As U.S. climate envoy John Kerry arrived in Beijing for talks with Chinese officials earlier this week, temperatures reached a record of almost 126 degrees Fahrenheit in China’s arid northwest. Meanwhile, millions of people across the U.S. are experiencing a relentless heat wave, with more records expected to be broken this week.

The stakes could hardly be higher.

Experts say that the extreme weather being experienced all over the world is largely driven by climate change, and that there is no solution without the U.S. and China, the world’s two biggest greenhouse gas emitters. But relations between the two countries have been bogged down by disputes over trade, human rights and the status of Taiwan, freezing climate diplomacy in place for much of the past year.

July 3, 202300:22

That has implications for the whole world, said Li Shuo, a senior global policy adviser in Greenpeace East Asia’s Beijing office.
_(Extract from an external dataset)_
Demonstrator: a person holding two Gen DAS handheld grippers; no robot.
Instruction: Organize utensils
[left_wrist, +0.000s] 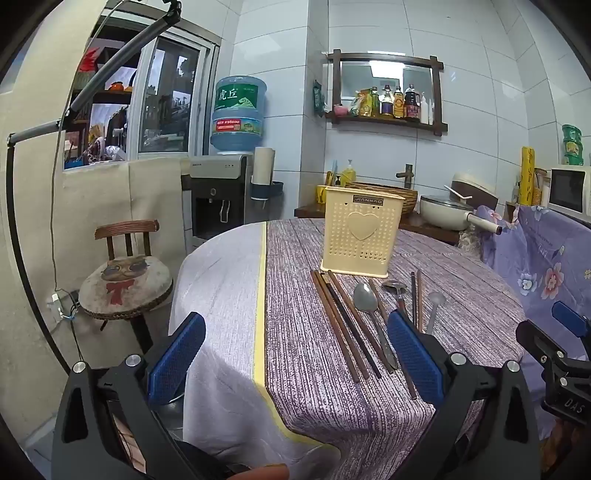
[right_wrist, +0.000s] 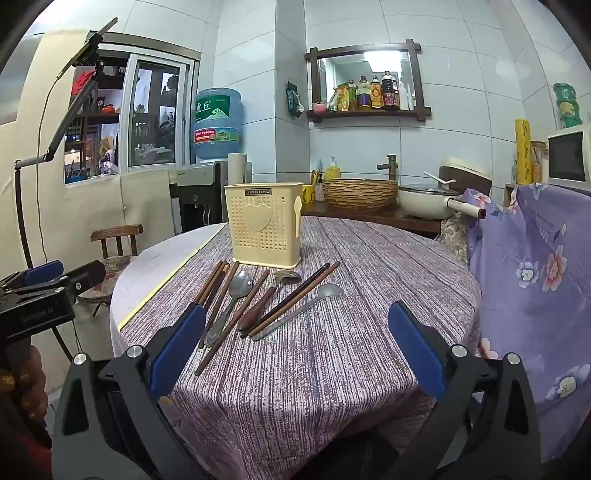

When the U.S. and China work together on climate change, it pushes other countries to make progress as well, he said Tuesday. But “when they cannot talk to each other, the global climate conversation becomes collateral damage.”

Kerry’s trip to China, his third as U.S. climate envoy, is the first formal top-level climate diplomacy between the two countries since China suspended talks last August after Nancy Pelosi, the House speaker at the time, visited Taiwan, a self-governing island that Beijing claims as its territory. Kerry is the third senior U.S. official to visit China in recent weeks as the world’s two largest economies try to improve ties.

Kerry said cooperation on climate change, once a bright spot in U.S.-China diplomacy, could set the relationship back on course.

“Climate, as you know, is a global issue, not a bilateral issue,” he said Tuesday as he met with China’s top diplomat, Wang Yi. “It’s a threat to all humankind.”

Wang said U.S.-China cooperation on climate change had “huge potential” but that it could not be separated from the “overall environment” of bilateral relations, according to a readout from the Chinese Foreign Ministry.

Their meeting Tuesday came as Beijing endured a record 27th day this year of temperatures above 95 F.

During his trip, Kerry focused on issues such as deforestation and reducing methane emissions. He praised China’s world-leading advances in renewable energy but said they had been undercut by its accelerating construction of coal-fired power plants. He also encouraged China to “enhance its climate ambition,” according to a State Department readout.

The U.S. aims to reach net-zero greenhouse gas emissions by 2050, while China has twin goals of reaching peak emissions by 2030 and achieving net-zero emissions by 2060.

Chinese President Xi Jinping, who did not meet with Kerry, told a national conference on environmental protection in Beijing on Tuesday that while China is still committed to those goals, how it achieves them “should and must be determined by ourselves, and will never be influenced by others,” according to the state-run broadcaster CCTV.

The major disagreement between the two countries is “how much each should and have done,” said Li Zhengyan, an assistant professor in the University of Hong Kong’s department of politics and public administration, who studies environmental policy.

The U.S. expects China to do more because it is the world’s largest emitter and has a robust economy, he said, while China argues it is still a developing country and that developed countries such as the U.S. should take greater responsibility in fighting climate change because of their “enormous historical emissions.”